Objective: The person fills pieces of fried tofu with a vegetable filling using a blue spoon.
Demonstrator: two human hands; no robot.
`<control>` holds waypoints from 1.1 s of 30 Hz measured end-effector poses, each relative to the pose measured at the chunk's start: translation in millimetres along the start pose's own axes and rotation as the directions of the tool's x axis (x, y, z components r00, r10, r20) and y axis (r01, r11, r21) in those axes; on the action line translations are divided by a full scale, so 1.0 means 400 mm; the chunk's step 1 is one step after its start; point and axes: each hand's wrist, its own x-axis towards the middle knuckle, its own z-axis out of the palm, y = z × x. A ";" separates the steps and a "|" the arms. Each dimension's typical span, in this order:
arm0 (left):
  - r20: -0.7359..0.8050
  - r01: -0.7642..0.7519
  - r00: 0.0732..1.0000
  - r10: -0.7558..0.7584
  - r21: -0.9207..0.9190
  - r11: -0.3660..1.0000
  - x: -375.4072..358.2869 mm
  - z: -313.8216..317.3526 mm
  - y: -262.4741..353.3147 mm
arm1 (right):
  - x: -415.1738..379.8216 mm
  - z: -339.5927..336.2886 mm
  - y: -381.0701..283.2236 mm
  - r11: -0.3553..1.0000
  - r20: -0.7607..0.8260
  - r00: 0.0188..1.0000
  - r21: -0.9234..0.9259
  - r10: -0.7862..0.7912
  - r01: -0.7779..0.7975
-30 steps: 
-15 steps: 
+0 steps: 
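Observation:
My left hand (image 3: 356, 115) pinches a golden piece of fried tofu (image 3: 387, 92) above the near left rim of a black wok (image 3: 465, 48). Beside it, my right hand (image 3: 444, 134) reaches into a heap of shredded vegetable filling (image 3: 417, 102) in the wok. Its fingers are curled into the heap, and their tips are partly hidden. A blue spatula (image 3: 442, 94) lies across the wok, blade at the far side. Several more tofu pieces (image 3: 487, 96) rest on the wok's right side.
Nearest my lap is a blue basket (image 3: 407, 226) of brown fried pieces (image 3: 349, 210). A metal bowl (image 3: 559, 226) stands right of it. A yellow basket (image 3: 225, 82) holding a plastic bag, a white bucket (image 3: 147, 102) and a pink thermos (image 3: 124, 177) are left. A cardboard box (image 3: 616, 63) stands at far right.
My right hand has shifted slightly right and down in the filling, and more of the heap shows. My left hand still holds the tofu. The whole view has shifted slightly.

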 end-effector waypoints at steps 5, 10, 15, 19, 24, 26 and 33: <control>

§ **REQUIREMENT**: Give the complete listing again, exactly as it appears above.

§ **RESPONSE TO THE TASK**:
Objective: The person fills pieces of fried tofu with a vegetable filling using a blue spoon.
Demonstrator: two human hands; no robot.
`<control>` holds waypoints from 1.1 s of 30 Hz measured end-effector poses, each relative to the pose measured at the chunk's start: translation in millimetres along the start pose's own axes and rotation as the directions of the tool's x axis (x, y, z components r00, r10, r20) and y axis (r01, r11, r21) in those axes; on the action line translations are divided by a full scale, so 1.0 means 400 mm; the chunk's step 1 is one step after its start; point and axes: each hand's wrist, its own x-axis towards the middle knuckle, its own z-axis out of the palm, y = z × x. A ";" separates the steps and a "|" the arms. Each dimension's typical span, in this order:
arm0 (left):
  - r20: -0.7359..0.8050
  - r01: -0.7642..0.7519
  - r00: 0.0732..1.0000
  - r10: -0.7558..0.7584
  - r21: -0.9207..0.9190
  - r11: -0.3660..1.0000
  - x: -375.4072..358.2869 mm
  - z: -313.8216..317.3526 mm
  - y: -262.4741..353.3147 mm
arm1 (right):
  - x: -415.1738..379.8216 mm
  - z: -339.5927..336.2886 mm
  - y: -381.0701..283.2236 mm
  - r11: -0.3553..1.0000
  - r20: -0.7607..0.8260
  - r00: 0.0188..1.0000
  - r21: -0.9234..0.9259
  - r10: -0.7862..0.7912
  - r01: -0.7779..0.7975
-30 steps: 
-15 steps: 
+0 steps: 
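Observation:
My left hand (image 3: 356, 115) pinches a golden piece of fried tofu (image 3: 387, 92) above the near left rim of a black wok (image 3: 465, 48). Beside it, my right hand (image 3: 444, 134) reaches into a heap of shredded vegetable filling (image 3: 417, 102) in the wok. Its fingers are curled into the heap, and their tips are partly hidden. A blue spatula (image 3: 442, 94) lies across the wok, blade at the far side. Several more tofu pieces (image 3: 487, 96) rest on the wok's right side.
Nearest my lap is a blue basket (image 3: 407, 226) of brown fried pieces (image 3: 349, 210). A metal bowl (image 3: 559, 226) stands right of it. A yellow basket (image 3: 225, 82) holding a plastic bag, a white bucket (image 3: 147, 102) and a pink thermos (image 3: 124, 177) are left. A cardboard box (image 3: 616, 63) stands at far right.
My right hand has shifted slightly right and down in the filling, and more of the heap shows. My left hand still holds the tofu. The whole view has shifted slightly.
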
 end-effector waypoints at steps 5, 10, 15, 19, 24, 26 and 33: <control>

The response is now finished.